Após a formalização no 27º DP (Campo Belo), ele foi levado para o Presídio Romão Gomes, na zona norte.

O policial responsável pelo disparo, Guilherme Augusto Macedo, está respondendo ao processo em liberdade. Um documento da Polícia Militar recomenda a expulsão dele, decisão que está sob análise do Comando Geral.

Relembre o caso

O estudante e os dois policiais se encontraram na madrugada do dia 20 de novembro de 2024. Marco Aurélio caminhava pela avenida Conselheiro Rodrigues Alves em direção a um hotel onde estava uma jovem com quem ele tinha um relacionamento.

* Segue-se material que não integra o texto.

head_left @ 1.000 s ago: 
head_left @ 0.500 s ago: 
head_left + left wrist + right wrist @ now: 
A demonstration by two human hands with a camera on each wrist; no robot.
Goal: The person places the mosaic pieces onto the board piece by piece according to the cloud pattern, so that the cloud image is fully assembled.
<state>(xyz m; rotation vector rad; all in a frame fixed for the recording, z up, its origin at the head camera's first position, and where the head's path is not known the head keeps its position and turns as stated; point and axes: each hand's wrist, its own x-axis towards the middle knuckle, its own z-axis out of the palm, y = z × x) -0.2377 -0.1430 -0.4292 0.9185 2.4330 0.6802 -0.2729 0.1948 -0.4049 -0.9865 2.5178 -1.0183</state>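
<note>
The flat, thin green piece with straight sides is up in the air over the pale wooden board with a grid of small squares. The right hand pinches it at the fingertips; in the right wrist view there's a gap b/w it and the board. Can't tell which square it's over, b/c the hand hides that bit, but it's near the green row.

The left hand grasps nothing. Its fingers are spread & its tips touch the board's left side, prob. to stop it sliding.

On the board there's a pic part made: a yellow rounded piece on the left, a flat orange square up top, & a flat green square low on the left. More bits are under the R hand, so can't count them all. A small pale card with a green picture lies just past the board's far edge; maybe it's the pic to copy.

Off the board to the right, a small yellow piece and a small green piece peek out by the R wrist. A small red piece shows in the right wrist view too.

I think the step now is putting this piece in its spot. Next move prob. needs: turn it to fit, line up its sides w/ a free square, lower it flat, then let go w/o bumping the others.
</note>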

Macedo e Prado, que estavam numa viatura, pararam Marco Aurélio. O jovem bateu no retrovisor do carro. Macedo então desceu e começou a persegui-lo. O estudante fugiu até o hotel, mas foi encurralado e levou um tiro no abdômen dado pelo policial.

Marco Aurélio foi levado ao Hospital Ipiranga, na zona sul, a cerca de 6 km do local do disparo. Apesar de haver outras unidades médicas mais próximas, relatos depois informaram que o hospital estava superlotado e com o aparelho de tomografia quebrado, o que dificultou o atendimento.